But for not, strike up the National Hockey Night theme and relive the good-old days of hockey on ESPN.

NHL Outdoors Was Great, Don’t Expect It Again for a Bit

The Lake Tahoe games happened. Aside from the sun being the mortal enemy of ice on Saturday– you’d have to say it was ultimately a success. The sights, the sounds, the kayaks– all of it was solid for the viewing public. That was ultimately ruined by Rutledge Wood, but we take what we can get with NBC’s budget on hockey for sideline reporters. It was super enjoyable, especially in a year we didn’t think an outdoor game would happen.

Odds are we won’t be seeing that for a good while.

With this “NHL Outdoors” branding, there are four different outdoor games that can occur now: Outdoors, Heritage Classic, Winter Classic, and Stadium Series.

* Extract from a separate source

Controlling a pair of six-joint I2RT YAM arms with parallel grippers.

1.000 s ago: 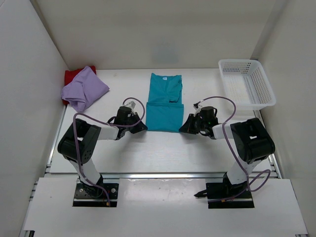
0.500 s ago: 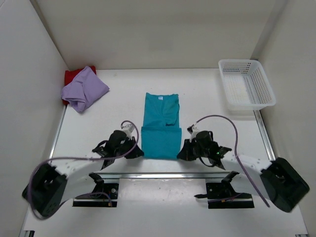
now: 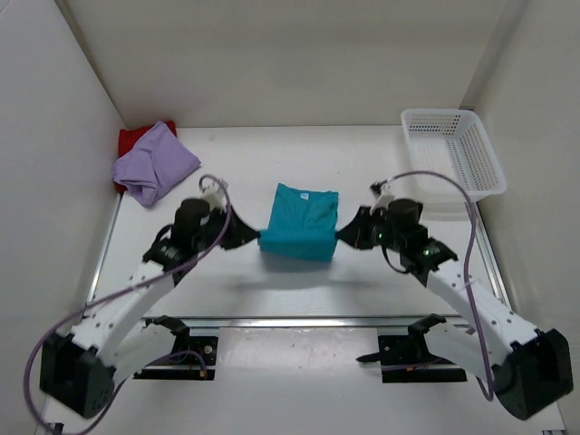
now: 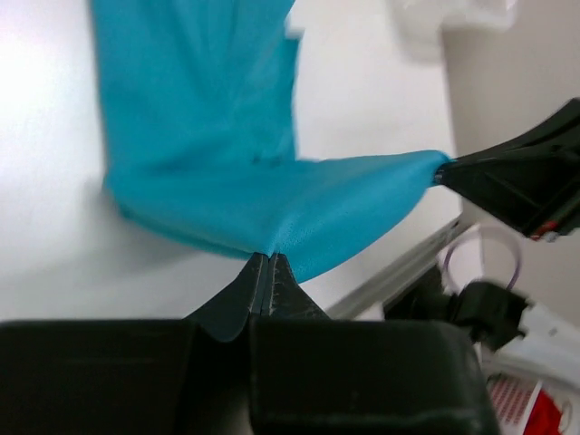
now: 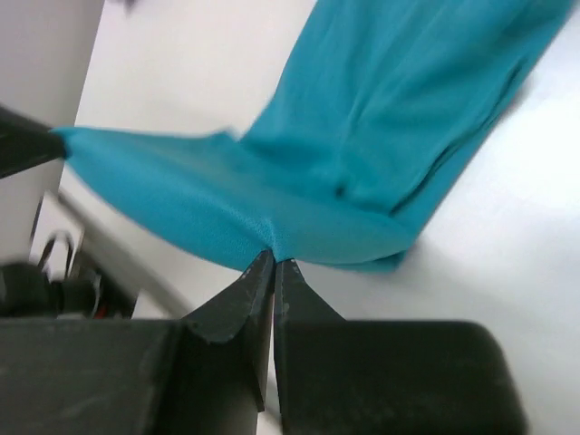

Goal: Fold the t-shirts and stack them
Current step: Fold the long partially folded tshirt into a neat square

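Teal shirt [image 3: 299, 222] at frame centre, long axis bottom-to-top, collar toward top. Left gripper [image 3: 250, 235] and right gripper [image 3: 343, 235] each clamp a lower corner; that edge hangs taut between them.

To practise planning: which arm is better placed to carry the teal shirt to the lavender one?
Left, probably: the left gripper and right gripper both pinch the teal shirt, but the lavender shirt lies far left.

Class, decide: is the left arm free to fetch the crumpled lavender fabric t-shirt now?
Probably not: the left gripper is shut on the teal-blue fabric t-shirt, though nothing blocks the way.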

The only one that you can’t utilize in a league that needs all the money it can muster is the Outdoors concept. The rest of those are in over-capacity venues that will provide solid revenue for the league, while this Outdoors concept seems to be the one that is where there’s little to no fans. That way, the ad wizards at the TV license holder can pat themselves on the back when they keep using the ideal of “taking the game back to its origin” and remind us of all the players starting out on the pond playing hockey.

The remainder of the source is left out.